» **Supplied data**

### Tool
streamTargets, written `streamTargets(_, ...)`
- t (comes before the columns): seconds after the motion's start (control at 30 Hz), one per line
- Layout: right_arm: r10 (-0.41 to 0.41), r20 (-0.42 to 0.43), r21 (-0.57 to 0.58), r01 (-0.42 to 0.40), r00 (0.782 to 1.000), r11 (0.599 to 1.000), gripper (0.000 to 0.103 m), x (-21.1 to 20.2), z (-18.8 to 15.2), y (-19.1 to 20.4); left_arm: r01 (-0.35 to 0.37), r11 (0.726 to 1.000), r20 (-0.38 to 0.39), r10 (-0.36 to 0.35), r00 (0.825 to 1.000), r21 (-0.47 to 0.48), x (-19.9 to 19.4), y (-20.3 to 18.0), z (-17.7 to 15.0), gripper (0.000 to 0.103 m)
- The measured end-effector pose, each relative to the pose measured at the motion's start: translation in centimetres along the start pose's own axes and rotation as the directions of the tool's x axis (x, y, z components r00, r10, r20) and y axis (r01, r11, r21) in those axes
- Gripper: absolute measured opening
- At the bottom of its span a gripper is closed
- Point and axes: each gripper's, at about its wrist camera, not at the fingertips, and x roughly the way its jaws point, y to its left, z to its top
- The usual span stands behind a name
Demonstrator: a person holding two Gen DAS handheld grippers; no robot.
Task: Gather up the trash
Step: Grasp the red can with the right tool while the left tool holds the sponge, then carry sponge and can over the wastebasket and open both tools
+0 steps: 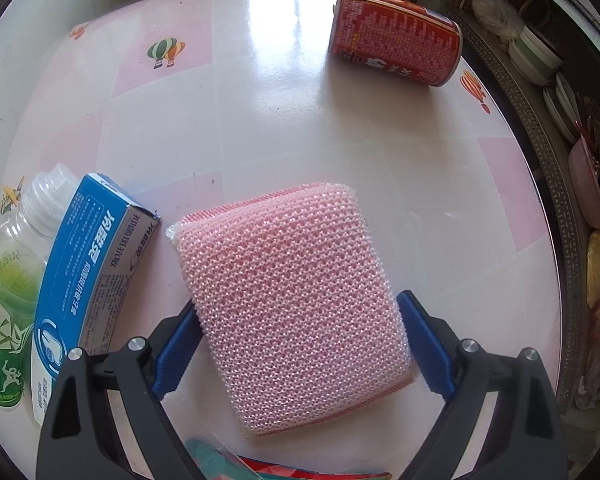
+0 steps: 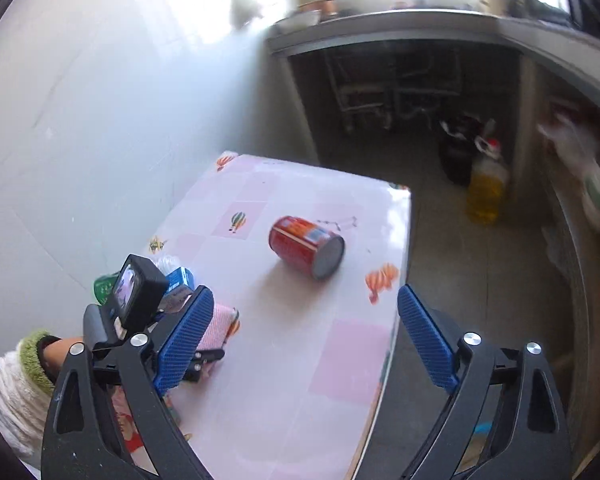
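Note:
My left gripper points down at the table and is shut on a pink mesh sponge, its blue pads pressing both sides. A red drink can lies on its side at the far right of the pink checked table. In the right wrist view the same can lies ahead of my right gripper, which hangs open and empty above the table's near part. The left gripper's body and the sponge show at lower left, held by a hand in a white and green sleeve.
A blue carton and a clear bottle with a green label lie left of the sponge. Colourful wrappers peek in at the bottom edge. Stacked dishes stand beyond the table's right edge. A yellow oil bottle stands on the floor under a counter.

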Motion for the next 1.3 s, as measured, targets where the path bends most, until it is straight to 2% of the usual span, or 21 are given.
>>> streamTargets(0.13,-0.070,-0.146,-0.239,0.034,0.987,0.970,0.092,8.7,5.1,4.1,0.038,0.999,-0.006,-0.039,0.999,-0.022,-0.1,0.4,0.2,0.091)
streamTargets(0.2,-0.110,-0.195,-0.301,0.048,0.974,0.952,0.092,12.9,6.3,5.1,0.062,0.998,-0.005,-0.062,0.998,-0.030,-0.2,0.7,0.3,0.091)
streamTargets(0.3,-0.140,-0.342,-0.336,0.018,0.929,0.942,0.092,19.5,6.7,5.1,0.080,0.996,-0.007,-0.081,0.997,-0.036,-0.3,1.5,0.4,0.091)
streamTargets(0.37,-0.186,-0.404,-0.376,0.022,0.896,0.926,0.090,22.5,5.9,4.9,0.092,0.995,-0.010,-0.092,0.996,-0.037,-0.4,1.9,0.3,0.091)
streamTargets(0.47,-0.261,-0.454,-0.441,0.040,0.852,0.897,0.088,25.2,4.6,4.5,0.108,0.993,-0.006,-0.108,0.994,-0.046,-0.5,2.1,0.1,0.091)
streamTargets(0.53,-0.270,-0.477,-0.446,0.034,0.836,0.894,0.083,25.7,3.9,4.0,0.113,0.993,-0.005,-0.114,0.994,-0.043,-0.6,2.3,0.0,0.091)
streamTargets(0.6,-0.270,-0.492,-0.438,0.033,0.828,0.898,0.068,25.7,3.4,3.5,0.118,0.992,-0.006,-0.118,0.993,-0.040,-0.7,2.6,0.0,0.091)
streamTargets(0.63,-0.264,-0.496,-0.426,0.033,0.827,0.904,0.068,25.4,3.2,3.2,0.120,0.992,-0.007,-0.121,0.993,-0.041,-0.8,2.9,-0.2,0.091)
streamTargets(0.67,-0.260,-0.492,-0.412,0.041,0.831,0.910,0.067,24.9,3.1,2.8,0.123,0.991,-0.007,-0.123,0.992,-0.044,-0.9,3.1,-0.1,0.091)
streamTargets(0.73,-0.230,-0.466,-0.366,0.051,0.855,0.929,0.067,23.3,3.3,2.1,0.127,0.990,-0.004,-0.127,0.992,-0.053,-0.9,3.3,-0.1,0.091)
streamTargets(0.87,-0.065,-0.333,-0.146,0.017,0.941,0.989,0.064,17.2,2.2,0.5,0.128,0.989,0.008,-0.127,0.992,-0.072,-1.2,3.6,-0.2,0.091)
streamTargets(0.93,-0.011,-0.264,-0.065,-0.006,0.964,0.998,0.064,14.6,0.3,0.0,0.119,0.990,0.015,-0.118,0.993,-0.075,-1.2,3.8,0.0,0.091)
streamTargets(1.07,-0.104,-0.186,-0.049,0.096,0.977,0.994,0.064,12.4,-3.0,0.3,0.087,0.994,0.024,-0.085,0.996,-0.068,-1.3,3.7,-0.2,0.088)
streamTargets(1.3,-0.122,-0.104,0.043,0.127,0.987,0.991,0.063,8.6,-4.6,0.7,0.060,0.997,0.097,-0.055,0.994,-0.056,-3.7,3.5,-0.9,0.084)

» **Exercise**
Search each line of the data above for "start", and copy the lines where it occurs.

» **Result for this task**
- t (comes before the columns): seconds after the motion's start (control at 30 Hz), one per line
- The measured end-effector pose, each relative to the pose measured at the motion's start: translation in centimetres along the start pose's own axes and rotation as the directions of the tool's x axis (x, y, z components r00, r10, r20) and y axis (r01, r11, r21) in those axes

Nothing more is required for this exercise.